Although MSC are present in various tissues [19], BMMSC possess the fundamental features of primary MSC while having a relatively higher proliferation capacity [20]. BMMSC have functional characteristics that make them useful for clinical application in regenerative medicine [21]. In addition, they can be easily isolated from the human body and stored for several years [22]. Autologous DPSC, which can be obtained from a diseased tooth and can even be transplanted back into the same tooth, are preferable for dental pulp regeneration; however, in some patients, DPSC might not be available for tissue engineering due to infection, inflammation, and/or necrosis of the pulp. In these cases, allogeneic stem cells such as BMMSC might be a suitable alternative. BMMSC could be implanted into defect sites containing scaffolds to promote the regeneration of damaged pulp tissue. However, when allogeneic cells are used for transplants, adjunctive immunosuppressive therapy should be considered [23].

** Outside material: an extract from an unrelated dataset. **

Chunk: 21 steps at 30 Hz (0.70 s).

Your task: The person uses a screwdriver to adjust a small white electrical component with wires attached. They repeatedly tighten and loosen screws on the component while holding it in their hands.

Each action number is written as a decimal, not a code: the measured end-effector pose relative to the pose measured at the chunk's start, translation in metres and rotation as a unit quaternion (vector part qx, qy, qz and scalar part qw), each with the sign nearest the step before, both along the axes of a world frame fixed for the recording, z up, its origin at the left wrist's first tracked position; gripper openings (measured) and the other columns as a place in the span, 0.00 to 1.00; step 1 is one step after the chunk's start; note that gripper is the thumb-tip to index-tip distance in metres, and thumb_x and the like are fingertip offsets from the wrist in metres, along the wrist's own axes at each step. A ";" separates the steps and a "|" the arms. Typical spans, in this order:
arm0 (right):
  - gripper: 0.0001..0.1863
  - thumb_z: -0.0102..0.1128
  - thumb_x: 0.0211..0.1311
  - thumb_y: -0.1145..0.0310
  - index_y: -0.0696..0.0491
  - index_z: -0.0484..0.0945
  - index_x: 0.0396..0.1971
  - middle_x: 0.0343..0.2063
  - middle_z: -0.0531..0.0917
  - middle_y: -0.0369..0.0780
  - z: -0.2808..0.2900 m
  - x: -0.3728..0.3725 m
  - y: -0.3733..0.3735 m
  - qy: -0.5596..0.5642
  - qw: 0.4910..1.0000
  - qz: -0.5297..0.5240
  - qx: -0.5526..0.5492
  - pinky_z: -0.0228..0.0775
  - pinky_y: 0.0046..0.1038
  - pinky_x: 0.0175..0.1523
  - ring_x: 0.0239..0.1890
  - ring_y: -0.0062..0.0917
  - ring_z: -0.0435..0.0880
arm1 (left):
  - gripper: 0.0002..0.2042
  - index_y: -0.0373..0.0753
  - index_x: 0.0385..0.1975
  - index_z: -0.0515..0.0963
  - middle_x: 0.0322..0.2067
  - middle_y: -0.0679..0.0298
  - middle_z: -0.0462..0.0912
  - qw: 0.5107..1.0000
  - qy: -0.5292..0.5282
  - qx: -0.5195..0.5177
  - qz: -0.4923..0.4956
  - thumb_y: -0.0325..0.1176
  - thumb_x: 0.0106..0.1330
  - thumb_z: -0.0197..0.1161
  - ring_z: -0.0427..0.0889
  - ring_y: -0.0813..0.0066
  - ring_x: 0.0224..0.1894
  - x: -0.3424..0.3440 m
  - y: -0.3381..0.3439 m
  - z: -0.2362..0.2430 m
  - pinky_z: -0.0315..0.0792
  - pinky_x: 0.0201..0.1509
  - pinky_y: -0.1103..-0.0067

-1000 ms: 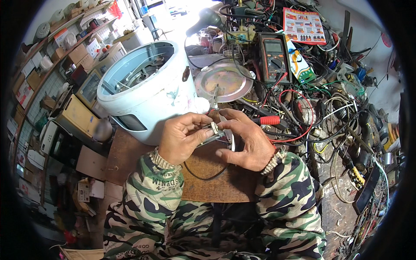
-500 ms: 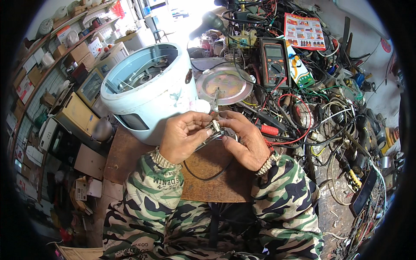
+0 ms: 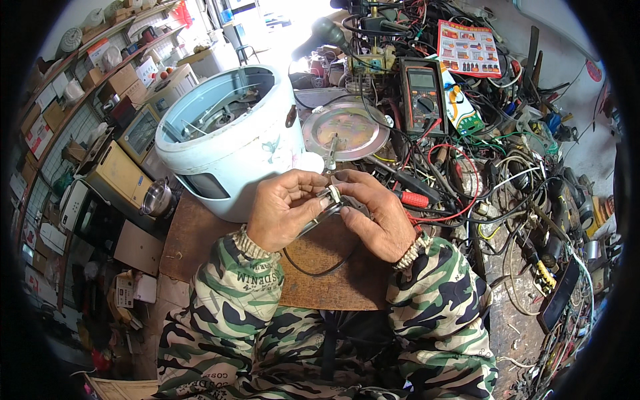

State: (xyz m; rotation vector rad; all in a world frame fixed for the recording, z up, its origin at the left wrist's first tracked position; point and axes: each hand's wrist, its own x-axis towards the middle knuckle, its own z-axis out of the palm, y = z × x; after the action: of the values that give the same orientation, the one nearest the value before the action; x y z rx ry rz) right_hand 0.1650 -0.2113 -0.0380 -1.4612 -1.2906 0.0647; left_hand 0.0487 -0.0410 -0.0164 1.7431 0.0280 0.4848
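Observation:
Above the wooden board, both hands meet at a small metal assembly (image 3: 331,202) with a pale block and a thin strip. My left hand (image 3: 283,207) pinches it between thumb and fingers. My right hand (image 3: 377,213) closes on its other side, thumb and forefinger against it. Fingers hide most of the part, so its exact kind cannot be made out. A narrow metal piece (image 3: 331,152) sticks up beyond the fingertips, before the round plate. Below the hands a dark cord (image 3: 313,274) loops over the wooden board (image 3: 347,293).
A pale blue rice cooker body (image 3: 230,160), its inside exposed, stands at the left. Behind lies a round metal plate (image 3: 360,130). A multimeter (image 3: 423,97), a red-handled tool (image 3: 413,199) and tangled wires (image 3: 500,193) crowd the right. Far left are loaded shelves (image 3: 87,93).
The held part has turned slightly between my fingers, and its pale block shows at a different angle. My right thumb has shifted a little; both hands stay in place.

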 end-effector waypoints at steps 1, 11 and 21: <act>0.20 0.59 0.59 0.70 0.64 0.77 0.50 0.56 0.75 0.56 -0.001 0.000 0.001 -0.002 1.000 -0.003 0.003 0.70 0.40 0.61 0.57 0.51 0.77 | 0.14 0.26 0.47 0.76 0.42 0.57 0.83 1.000 -0.003 0.003 -0.001 0.17 0.62 0.64 0.83 0.77 0.44 0.000 0.001 -0.001 0.79 0.51 0.81; 0.13 0.64 0.59 0.71 0.63 0.82 0.42 0.47 0.82 0.52 -0.007 -0.006 0.006 -0.026 0.995 -0.096 0.013 0.73 0.39 0.56 0.51 0.47 0.81 | 0.14 0.27 0.47 0.76 0.42 0.59 0.83 1.000 -0.003 0.003 0.005 0.18 0.62 0.66 0.83 0.77 0.44 0.001 0.000 -0.008 0.79 0.51 0.81; 0.10 0.64 0.57 0.73 0.62 0.82 0.38 0.43 0.84 0.49 -0.006 -0.006 0.007 -0.020 0.992 -0.121 0.033 0.72 0.39 0.53 0.47 0.46 0.81 | 0.16 0.26 0.50 0.75 0.44 0.58 0.82 1.000 0.000 -0.009 -0.028 0.18 0.62 0.65 0.82 0.78 0.46 -0.004 0.000 -0.002 0.77 0.53 0.82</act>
State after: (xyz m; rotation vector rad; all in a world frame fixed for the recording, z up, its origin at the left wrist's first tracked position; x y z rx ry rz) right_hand 0.1589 -0.2039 -0.0444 -1.5579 -1.1269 -0.1674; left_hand 0.0451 -0.0406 -0.0185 1.7223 -0.0171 0.4424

This study tested the possibility of inducing pulp regeneration in pulpotomized rat teeth using a combination of engineering and restorative techniques. The strategy worked well, and at 7 days after implantation, the pulpotomized region was occupied by regenerated tissue with a cell density similar to that of normal, healthy dental pulp. Notably, mRNA expression of the odontoblast differentiation marker DSPP was upregulated at the implanted region at 14 days. Moreover, odontoblast-like cells expressing nestin, a marker for differentiated odontoblasts, were observed along the dentin–pulp border near the implanted region [24, 25]. These results suggest that the implantation of RBMMSC-loaded PLLA/Matrigel constructs promote the odontoblastic differentiation of cells in the implanted region and the surrounding tissue. In contrast, when cell-less constructs were implanted into the pulpotomized space, minimally regenerated and poorly organized tissue was observed, suggesting that RBMMSC are a useful source of stem cells for dental pulp tissue engineering and are essential for promoting rapid regeneration of dental pulp tissue.

Small and round CD68+ cells, probably representing newly recruited macrophages, were detected in the implanted region at 3 days. At 7 and 14 days, the scaffolds were gradually resorbed, and the number of CD68+ macrophage-like cells gradually decreased to a density similar to that in normal pulp. The application of graphene oxide scaffolds is known to enhance tissue repair via macrophage recruitment [24]. In addition, it has been reported that vascularization of polymeric scaffolds is entirely dependent on the action of recruited macrophages, and that the continued presence of M1 and M2 macrophages is essential for neovascularization of scaffolds [25]. Taken together, the present results suggest that macrophages are recruited in response to scaffold implantation and may play an essential role in promoting dental pulp tissue regeneration.

In conclusion, this study showed that implantation of RBMMSC in combination with the use of preformed scaffolds and hydrogel results in pulp tissue regeneration in pulpotomized pulp chambers in rats. The pulp tissue formed under the present experimental conditions did not exhibit any signs of inflammation. These findings will significantly aid the development of techniques for promoting dental pulp regeneration.